There are two levels that mark the minimum retention time to avoid recurrences:
First of all, the periodontal ligament reorganizes itself in 3-4 months after the application of forces is finished.
Secondly, the collagen fibers of the gingiva take 4 and 6 months and the supracrestal elastic fibers can take up to a year to reorganize after treatment.
It has been investigated that it is necessary to leave the retention fixed for at least one year after orthodontic treatment so that all the fibers are reorganized and the teeth do not move.
The principles of retention after orthodontic therapy
• – Daily retention for 8 hours because the teeth tend to recede into their
• – Allow freedom of teeth for ligament reorganization
periodontal, that is why fixed retentions of the whole mouth are not performed.
• – Minimum retention of 12 months in patients who have stopped growing, if still
There is growth left, you have to leave it longer.
Treatment with removable or fixed retainers is stabilized.
HAWLEY PLATE: is a removable appliance with vestibular arch and palatal resin. They are very comfortable and you don’t have to wear it all the time.
ESSIX (vacuum): is the one that is placed the most.
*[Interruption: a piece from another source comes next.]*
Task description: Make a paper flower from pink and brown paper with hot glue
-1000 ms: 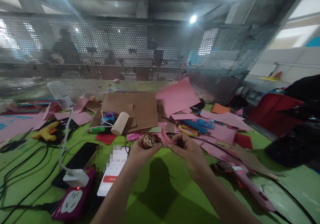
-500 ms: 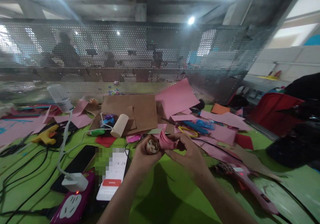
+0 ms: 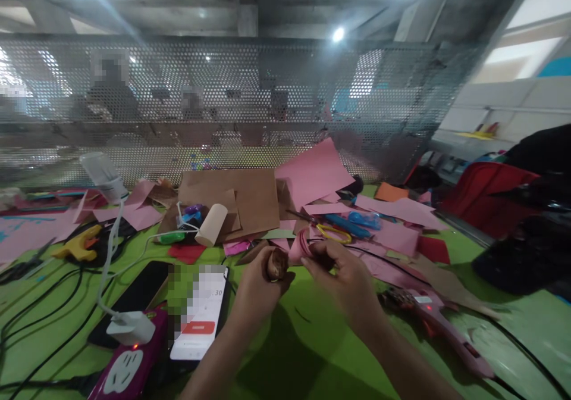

It has some drawbacks such as the thickness of the material, it does not control the overbite and replacement at 9 months because they break down.
Fixed retainers keep incisors aligned until completion of growth, maintain closure of gaps, maintain space for a pontic, and keep extraction spaces closed in adults.
There are certain movements that tend to relapse, such as rotation. The retainer has to rest on the teeth passively otherwise it could cause tooth movement, therefore the fibers have a tendency to rotate again.